To specifically answer your question, the meaning of "as we let m vary from high to low values a smaller idisyncratic shock will suffice to trigger default," is illustrated below: If you look at the market factor, m row, as it decreases from m = 0 to m = -2.33, notice the idiosyncratic (random) shock required to default (final row) is decreasing.

In this single factor model, the asset return is given by a(i) = β(i)*m + sqrt(1-β^2)*ϵ(i), where (m) is the single factor that represents the macro-economy and epsilon is the random standard normal shock. By specifying m = 1, the model simulations a downturn and, consequently a conditional distribution with a higher probability of default. I'll stop here because i don't want to overwhelm. I hope that's helpful, thanks!

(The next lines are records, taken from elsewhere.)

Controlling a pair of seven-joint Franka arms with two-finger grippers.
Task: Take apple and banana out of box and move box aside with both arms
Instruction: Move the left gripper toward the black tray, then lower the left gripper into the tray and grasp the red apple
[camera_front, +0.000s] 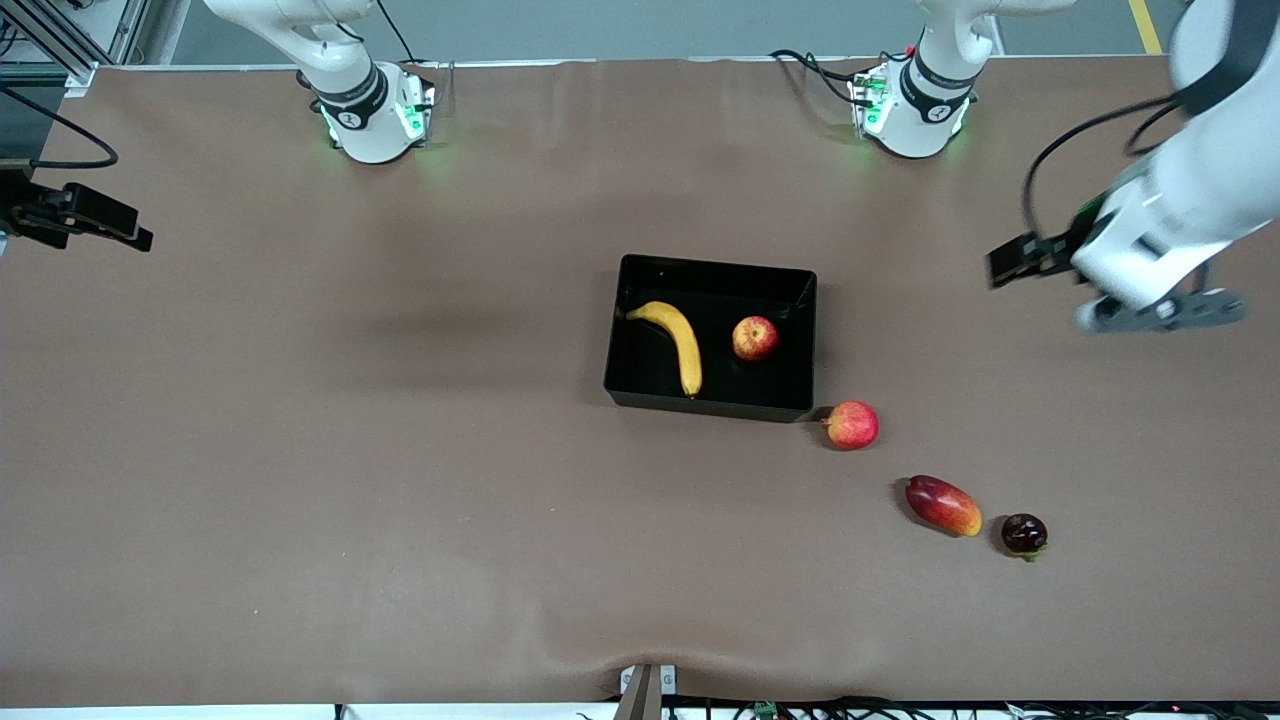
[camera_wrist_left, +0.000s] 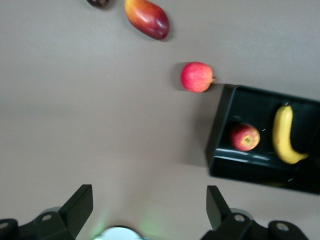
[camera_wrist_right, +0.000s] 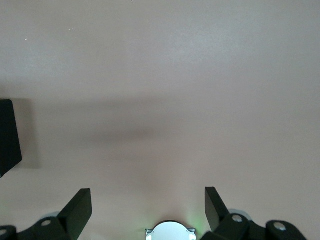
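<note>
Mango-like fruit (camera_front: 943, 505) and purple fruit (camera_front: 1024, 533) near box (camera_front: 712, 400)

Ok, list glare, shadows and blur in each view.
Front view: green base lights tint the table; the box shows faint reflections. Left wrist view: glare streaks on the box floor, soft shadow beside its wall. Right wrist view: a broad blurred shadow crosses bare tabletop.
</note>
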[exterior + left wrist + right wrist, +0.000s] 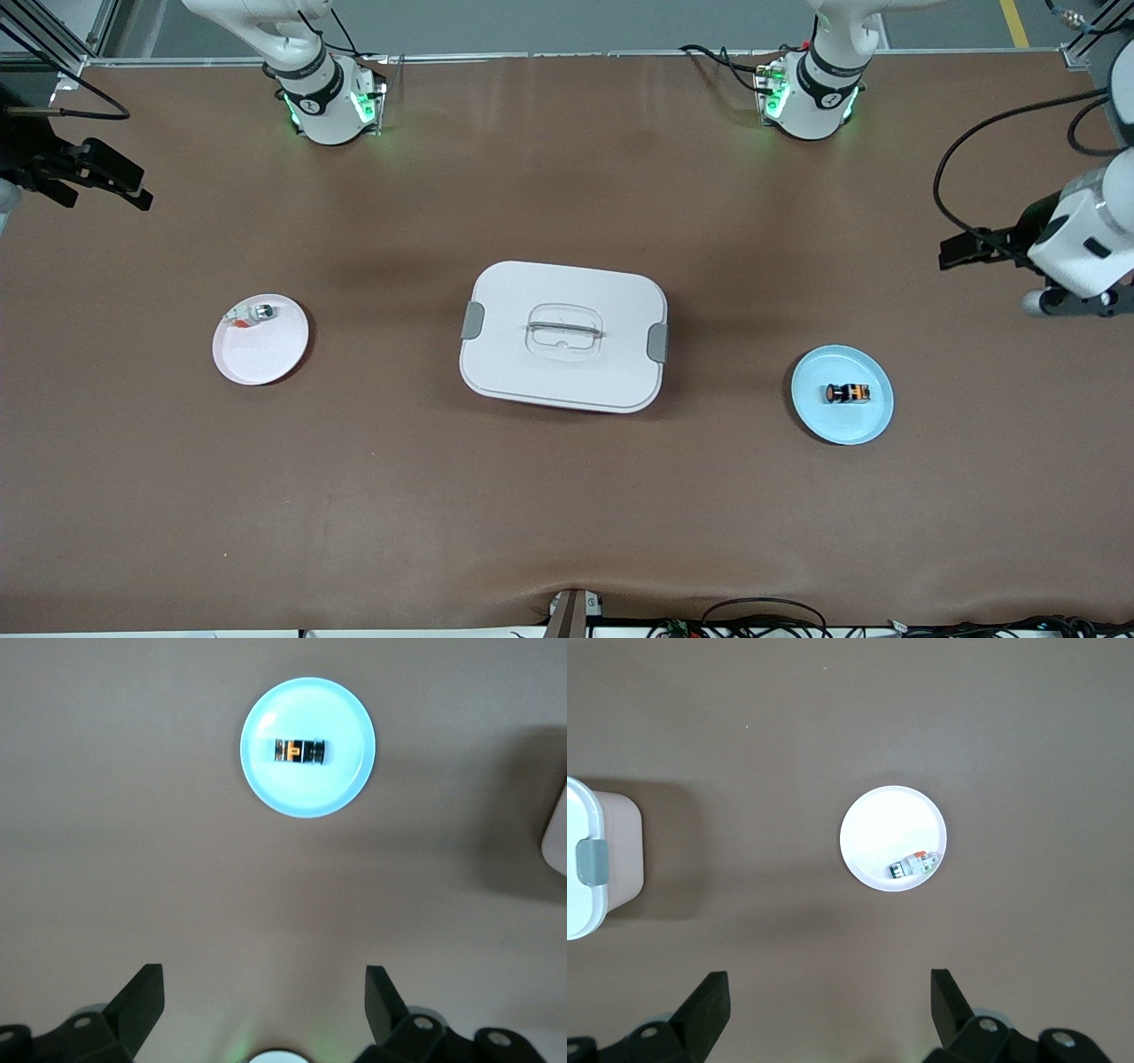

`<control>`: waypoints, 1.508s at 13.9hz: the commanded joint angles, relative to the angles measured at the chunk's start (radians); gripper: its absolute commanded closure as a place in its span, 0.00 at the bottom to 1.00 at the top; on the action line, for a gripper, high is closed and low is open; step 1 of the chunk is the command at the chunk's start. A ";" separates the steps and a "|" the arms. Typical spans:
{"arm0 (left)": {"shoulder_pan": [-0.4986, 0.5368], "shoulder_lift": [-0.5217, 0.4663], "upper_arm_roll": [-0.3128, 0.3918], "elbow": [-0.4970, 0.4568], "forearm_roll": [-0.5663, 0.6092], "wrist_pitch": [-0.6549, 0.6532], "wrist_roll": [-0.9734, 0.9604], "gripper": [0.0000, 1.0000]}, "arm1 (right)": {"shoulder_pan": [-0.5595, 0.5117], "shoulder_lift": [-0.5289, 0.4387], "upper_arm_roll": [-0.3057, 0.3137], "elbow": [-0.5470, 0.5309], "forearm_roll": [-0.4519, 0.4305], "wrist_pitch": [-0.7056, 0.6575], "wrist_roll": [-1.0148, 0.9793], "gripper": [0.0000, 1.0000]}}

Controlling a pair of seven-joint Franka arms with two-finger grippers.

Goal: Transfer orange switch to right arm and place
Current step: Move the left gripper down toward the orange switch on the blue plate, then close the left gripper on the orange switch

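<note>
The orange switch [848,392], black with an orange cap, lies on its side on a light blue plate [819,416] toward the left arm's end of the table. The left wrist view shows the switch [299,751] on that plate [308,797]. My left gripper [952,252] is open and empty, up in the air over the table's left-arm end, apart from the plate; its jaws [264,979] stand wide. My right gripper [133,188] is open and empty, up over the right arm's end of the table, and also shows in its wrist view [830,983].
A white lidded box [563,337] with grey latches and a clear handle stands mid-table. A white plate [261,354] toward the right arm's end holds a small white-and-silver part [251,313], also in the right wrist view [913,865].
</note>
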 commanded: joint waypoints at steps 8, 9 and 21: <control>0.040 0.045 -0.002 -0.339 0.018 0.502 -0.013 0.00 | -0.010 -0.024 0.014 -0.020 -0.034 0.016 -0.012 0.00; 0.035 0.078 -0.005 -0.339 0.018 0.532 -0.013 0.00 | -0.009 -0.024 0.014 -0.022 -0.034 0.020 -0.012 0.00; 0.020 0.365 -0.013 -0.332 0.020 0.870 0.007 0.00 | -0.009 -0.024 0.014 -0.022 -0.040 0.013 0.000 0.00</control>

Example 8.4 (Default Probability and Default Threshold) Suppose a firm has β(i) = 0.4 and k(i) = −2.33, it is a middling credit, but cyclical (relatively high βi). Its unconditional probability of default is Φ(−2.33) = 0.01. If we enter a modest economic downturn, with m = −1.0, the conditional asset return distribution is N(−0.4, sqrt[1 − 0.402]) or N(−0.4, 0.9165), and
the conditional default probability is found by computing the probability that this distribution takes on the value −2.33. That probability is 1.78 percent.

If we were in a stable economy with m = 0, we would need a shock of −2.33 standard deviations for the firm to die. But with the firm’s return already 0.4 in the hole because of an economy-wide recession, it takes only a 1.93 standard deviation additional shock to kill it.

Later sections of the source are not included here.